Supplied information ▸
=-=-=-=-=
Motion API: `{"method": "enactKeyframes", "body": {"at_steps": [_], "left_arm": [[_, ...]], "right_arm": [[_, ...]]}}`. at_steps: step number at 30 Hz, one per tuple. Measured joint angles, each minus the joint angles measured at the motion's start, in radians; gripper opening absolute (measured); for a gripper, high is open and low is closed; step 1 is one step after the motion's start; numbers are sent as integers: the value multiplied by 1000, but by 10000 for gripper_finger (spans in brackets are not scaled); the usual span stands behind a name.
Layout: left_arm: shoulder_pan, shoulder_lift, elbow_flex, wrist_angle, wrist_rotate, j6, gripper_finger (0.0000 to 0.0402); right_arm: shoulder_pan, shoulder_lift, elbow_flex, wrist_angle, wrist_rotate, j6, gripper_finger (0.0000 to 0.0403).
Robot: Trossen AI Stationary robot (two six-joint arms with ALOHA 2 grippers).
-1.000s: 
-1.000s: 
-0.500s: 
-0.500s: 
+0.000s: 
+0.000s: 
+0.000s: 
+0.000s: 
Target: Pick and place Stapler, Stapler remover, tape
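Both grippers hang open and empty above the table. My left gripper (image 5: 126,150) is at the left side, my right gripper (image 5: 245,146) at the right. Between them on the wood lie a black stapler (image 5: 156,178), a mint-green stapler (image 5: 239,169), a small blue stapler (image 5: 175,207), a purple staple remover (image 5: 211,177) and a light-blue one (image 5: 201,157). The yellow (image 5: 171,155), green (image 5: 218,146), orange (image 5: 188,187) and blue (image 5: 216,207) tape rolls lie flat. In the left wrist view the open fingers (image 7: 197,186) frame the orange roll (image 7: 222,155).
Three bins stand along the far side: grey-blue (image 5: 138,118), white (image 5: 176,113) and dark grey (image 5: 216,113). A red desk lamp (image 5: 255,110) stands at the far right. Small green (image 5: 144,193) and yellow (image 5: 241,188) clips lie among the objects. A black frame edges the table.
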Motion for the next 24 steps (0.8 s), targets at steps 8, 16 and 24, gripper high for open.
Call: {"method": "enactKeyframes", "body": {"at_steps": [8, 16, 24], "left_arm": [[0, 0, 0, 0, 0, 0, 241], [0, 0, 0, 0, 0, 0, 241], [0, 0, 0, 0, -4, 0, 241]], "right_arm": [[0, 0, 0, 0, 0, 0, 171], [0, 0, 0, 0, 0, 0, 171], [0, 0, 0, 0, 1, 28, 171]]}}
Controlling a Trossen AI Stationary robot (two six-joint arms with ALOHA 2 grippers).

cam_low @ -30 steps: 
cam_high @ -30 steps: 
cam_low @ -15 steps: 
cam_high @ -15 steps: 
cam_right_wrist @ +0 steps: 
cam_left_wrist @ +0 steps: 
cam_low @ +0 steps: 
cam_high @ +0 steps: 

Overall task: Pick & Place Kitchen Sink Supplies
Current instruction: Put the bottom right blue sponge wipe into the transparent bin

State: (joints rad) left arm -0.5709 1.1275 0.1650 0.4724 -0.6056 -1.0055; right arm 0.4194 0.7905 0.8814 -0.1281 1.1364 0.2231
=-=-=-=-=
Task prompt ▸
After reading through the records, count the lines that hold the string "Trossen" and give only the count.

Solution for this exercise ▸
2